● **About this exercise**
Would you please output the data exactly, omitting no line?

● **Extracted data entries**
--------

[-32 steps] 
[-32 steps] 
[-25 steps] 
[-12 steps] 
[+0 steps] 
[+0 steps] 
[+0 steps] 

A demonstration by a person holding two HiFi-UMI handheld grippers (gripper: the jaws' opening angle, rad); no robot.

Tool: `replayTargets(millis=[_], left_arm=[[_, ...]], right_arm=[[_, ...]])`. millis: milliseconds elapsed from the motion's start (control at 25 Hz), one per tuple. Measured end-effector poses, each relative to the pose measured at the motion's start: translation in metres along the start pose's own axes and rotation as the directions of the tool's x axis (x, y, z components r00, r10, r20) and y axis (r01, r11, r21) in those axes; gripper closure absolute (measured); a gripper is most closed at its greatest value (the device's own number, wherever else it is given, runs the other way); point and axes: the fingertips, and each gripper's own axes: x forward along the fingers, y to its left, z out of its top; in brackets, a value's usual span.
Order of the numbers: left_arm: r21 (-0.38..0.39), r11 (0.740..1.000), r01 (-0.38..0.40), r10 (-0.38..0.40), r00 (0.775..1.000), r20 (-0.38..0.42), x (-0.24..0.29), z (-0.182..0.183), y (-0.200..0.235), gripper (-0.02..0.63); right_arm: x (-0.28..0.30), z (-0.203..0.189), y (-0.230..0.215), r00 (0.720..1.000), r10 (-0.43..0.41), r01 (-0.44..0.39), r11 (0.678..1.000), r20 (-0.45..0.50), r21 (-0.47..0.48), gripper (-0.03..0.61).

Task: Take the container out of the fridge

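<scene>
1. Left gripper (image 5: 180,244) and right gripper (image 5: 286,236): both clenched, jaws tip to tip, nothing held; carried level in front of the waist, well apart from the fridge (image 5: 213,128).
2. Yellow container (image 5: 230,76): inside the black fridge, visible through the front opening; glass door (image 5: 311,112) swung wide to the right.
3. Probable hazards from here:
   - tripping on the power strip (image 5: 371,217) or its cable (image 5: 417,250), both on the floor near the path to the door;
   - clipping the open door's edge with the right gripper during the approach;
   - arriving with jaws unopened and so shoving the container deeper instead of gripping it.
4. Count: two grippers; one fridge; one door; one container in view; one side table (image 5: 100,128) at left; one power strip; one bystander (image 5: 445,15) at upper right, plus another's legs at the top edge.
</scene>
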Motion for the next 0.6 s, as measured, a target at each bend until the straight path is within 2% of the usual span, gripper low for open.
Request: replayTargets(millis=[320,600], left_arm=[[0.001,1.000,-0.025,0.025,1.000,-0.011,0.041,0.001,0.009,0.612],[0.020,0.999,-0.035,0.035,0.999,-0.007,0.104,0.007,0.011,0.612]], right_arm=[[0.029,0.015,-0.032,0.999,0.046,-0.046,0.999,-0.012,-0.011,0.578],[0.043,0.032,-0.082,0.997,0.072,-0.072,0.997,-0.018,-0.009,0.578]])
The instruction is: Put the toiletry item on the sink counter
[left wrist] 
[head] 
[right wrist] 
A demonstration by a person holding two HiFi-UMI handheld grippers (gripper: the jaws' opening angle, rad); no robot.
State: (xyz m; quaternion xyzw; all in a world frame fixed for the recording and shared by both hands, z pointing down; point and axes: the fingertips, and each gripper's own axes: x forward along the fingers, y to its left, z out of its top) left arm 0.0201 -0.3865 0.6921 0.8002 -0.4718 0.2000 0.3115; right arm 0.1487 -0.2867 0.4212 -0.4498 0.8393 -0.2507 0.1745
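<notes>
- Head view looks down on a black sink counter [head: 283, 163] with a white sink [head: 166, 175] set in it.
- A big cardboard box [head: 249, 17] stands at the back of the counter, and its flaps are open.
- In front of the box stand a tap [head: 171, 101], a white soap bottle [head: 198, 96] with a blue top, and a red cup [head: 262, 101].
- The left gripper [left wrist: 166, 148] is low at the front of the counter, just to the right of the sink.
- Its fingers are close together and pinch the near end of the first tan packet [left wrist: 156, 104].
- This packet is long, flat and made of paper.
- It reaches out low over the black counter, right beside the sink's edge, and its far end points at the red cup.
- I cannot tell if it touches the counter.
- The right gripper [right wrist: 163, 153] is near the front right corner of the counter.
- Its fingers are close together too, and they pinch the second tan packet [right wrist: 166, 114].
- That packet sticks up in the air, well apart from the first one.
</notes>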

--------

● **Response to this task**
[-32 steps] 
[-32 steps] 
[-25 steps] 
[-12 steps] 
[+0 steps] 
[+0 steps] 
[+0 steps] 

A demonstration by a person holding two HiFi-UMI handheld grippers (gripper: the jaws' opening angle, rad); no robot.

Tool: `replayTargets(millis=[_], left_arm=[[_, ...]], right_arm=[[_, ...]])`. millis: milliseconds elapsed from the motion's start (control at 25 Hz), one per tuple. Measured end-effector poses, each relative to the pose measured at the motion's start: translation in metres along the start pose's own axes and rotation as the directions of the tool's x axis (x, y, z components r00, r10, r20) and y axis (r01, r11, r21) in those axes; gripper closure absolute (measured); a gripper is most closed at its greatest value (the device's own number, wherever else it is given, runs the other way); point and axes: the fingertips, and each gripper's own axes: x forward along the fingers, y to its left, z out of its top; in brackets, a value's usual span.
Order of the numbers: left_arm: r21 (-0.38..0.39), r11 (0.740..1.000), r01 (-0.38..0.40), r10 (-0.38..0.40), r00 (0.775..1.000), r20 (-0.38..0.42), x (-0.24..0.29), z (-0.182..0.183), y (-0.200..0.235), gripper (-0.02..0.63); right_arm: x (-0.28..0.30), z (-0.203..0.189), y (-0.230..0.215), r00 (0.720..1.000), r10 (-0.43..0.41), r01 (-0.44..0.39), r11 (0.678..1.000), r20 (-0.45..0.50), r21 (-0.47..0.48), gripper (-0.03..0.61).

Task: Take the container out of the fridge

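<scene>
1. Left gripper (image 5: 180,244) and right gripper (image 5: 286,236): both clenched, jaws tip to tip, nothing held; carried level in front of the waist, well apart from the fridge (image 5: 213,128).
2. Yellow container (image 5: 230,76): inside the black fridge, visible through the front opening; glass door (image 5: 311,112) swung wide to the right.
3. Probable hazards from here:
   - tripping on the power strip (image 5: 371,217) or its cable (image 5: 417,250), both on the floor near the path to the door;
   - clipping the open door's edge with the right gripper during the approach;
   - arriving with jaws unopened and so shoving the container deeper instead of gripping it.
4. Count: two grippers; one fridge; one door; one container in view; one side table (image 5: 100,128) at left; one power strip; one bystander (image 5: 445,15) at upper right, plus another's legs at the top edge.
</scene>
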Motion for the next 0.6 s, as measured, a target at each bend until the straight path is within 2% of the usual span, gripper low for open.
Request: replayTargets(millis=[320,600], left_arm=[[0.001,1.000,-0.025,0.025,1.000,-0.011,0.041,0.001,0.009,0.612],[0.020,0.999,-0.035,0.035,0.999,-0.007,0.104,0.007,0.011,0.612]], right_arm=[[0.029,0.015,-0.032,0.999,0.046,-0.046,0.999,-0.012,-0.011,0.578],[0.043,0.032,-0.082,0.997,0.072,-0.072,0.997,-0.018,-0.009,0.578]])
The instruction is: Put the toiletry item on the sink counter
[left wrist] 
[head] 
[right wrist] 
A demonstration by a person holding two HiFi-UMI handheld grippers (gripper: the jaws' opening angle, rad); no robot.
State: (xyz m; quaternion xyzw; all in a world frame fixed for the recording and shared by both hands, z pointing down; point and axes: the fingertips, and each gripper's own axes: x forward along the fingers, y to its left, z out of its top) left arm 0.0201 -0.3865 0.6921 0.8002 -0.4718 0.2000 0.3115; right arm 0.1487 -0.2867 0.4212 -0.4498 0.8393 -0.2507 0.1745
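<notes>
- Head view looks down on a black sink counter [head: 283, 163] with a white sink [head: 166, 175] set in it.
- A big cardboard box [head: 249, 17] stands at the back of the counter, and its flaps are open.
- In front of the box stand a tap [head: 171, 101], a white soap bottle [head: 198, 96] with a blue top, and a red cup [head: 262, 101].
- The left gripper [left wrist: 166, 148] is low at the front of the counter, just to the right of the sink.
- Its fingers are close together and pinch the near end of the first tan packet [left wrist: 156, 104].
- This packet is long, flat and made of paper.
- It reaches out low over the black counter, right beside the sink's edge, and its far end points at the red cup.
- I cannot tell if it touches the counter.
- The right gripper [right wrist: 163, 153] is near the front right corner of the counter.
- Its fingers are close together too, and they pinch the second tan packet [right wrist: 166, 114].
- That packet sticks up in the air, well apart from the first one.
</notes>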

The exercise concludes with that.